I never said Intels solution was faster. But it is much better integrated.

Intels iGPU got direct access to the L3 cache and able to directly communicate. While AMDs solution sits on a bus (One would guess PCIe or HT in nature.)

Also its nonsense to say Intels iGPU doesnt support compute. Because they do.

Why do the technical details of how the GPU is integrated matter if it does not produce any results?

Its like when AMD introduced the first native quad-core CPU. Unfortunately it was inferior to Intel's non-native quad-core.

jhu · Aug 5, 2012

AMD would do better in GPU compute if they'd add support for 64-bit float in their GPUs which NVidia has done from low-end to high-end.

ShintaiDK · Aug 5, 2012

nehalem256 said:
Why do the technical details of how the GPU is integrated matter if it does not produce any results?

Its like when AMD introduced the first native quad-core CPU. Unfortunately it was inferior to Intel's non-native quad-core.

You cant compare the 2.

It matters alot since memory bandwidth is the main weakness of iGPUs. And access to a very fast L3 helps solve that. Not to mention certain compute tasks that HD4000 really shows what a fast L3 cache can do.

And AMD is the one to talk about integration, yet they are so far behind. And with the upcoming Haswell and added iGPU expansion. Its just not looking pretty.

pelov · Aug 5, 2012

nehalem256 said:
Why do the technical details of how the GPU is integrated matter if it does not produce any results?

Its like when AMD introduced the first native quad-core CPU. Unfortunately it was inferior to Intel's non-native quad-core.

^^ this. And integration implies integrated with the CPU, whereas its Intel's chips which are the ones that are completely separate. The "integrated" L3 cache isn't integrated at all. It's a separate 1.5MB block of L3 that's portioned off for the purpose of the on-die GPU.

The bandwidth issue AMD has is certainly one that needs to be addressed, but what does this have to do with "integration"? Integration means integrating the CPU and GPU, which AMD is miles ahead of Intel in this regard. Kaveri will bring unified memory address space as well, providing even further integration.

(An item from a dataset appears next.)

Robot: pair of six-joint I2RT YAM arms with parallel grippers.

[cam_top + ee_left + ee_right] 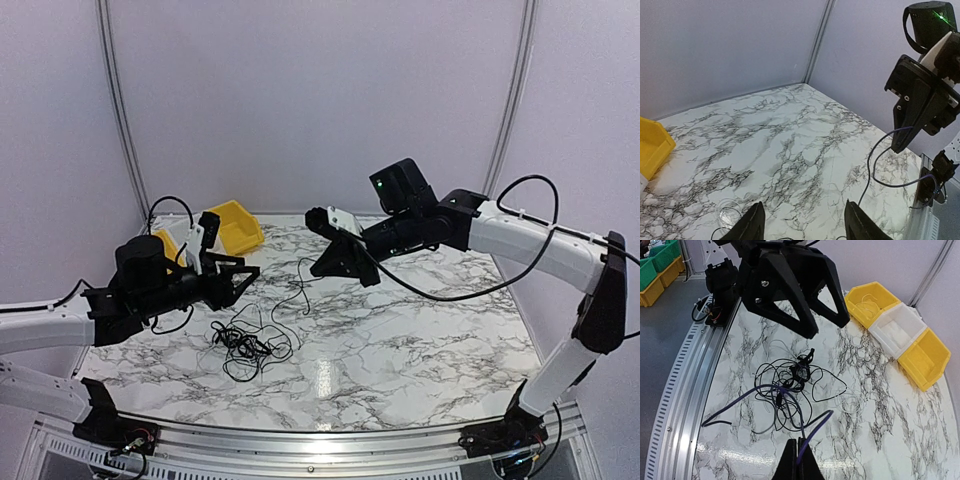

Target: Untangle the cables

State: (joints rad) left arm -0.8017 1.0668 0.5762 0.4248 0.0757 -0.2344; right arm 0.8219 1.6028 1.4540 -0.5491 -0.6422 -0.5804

The approach AMD currently has with respect to onion & garlic and how dependent they are on the DDR3 and IMC is certainly an issue, but what this has to do with integration is beyond me. You can argue that AMD will have to change its approach with their APUs if they want to remove that bandwidth bottleneck, but I've been saying this for months

Intel has literally no "integration" whatsoever and neither have I seen it on their roadmaps. The only integration I've seen is the implication that MIC/Larrabbee 2.0 will make it to their CPUs sometime in the near future, Sky Lake at the earliest, and that's only if their x86 everywhere approach takes off this time. That's going to be a tough sell considering they've tried that before with the original Larrabbee and people weren't buying it.

ShintaiDK said:
And AMD is the one to talk about integration, yet they are so far behind. And with the upcoming Haswell and added iGPU expansion. Its just not looking pretty.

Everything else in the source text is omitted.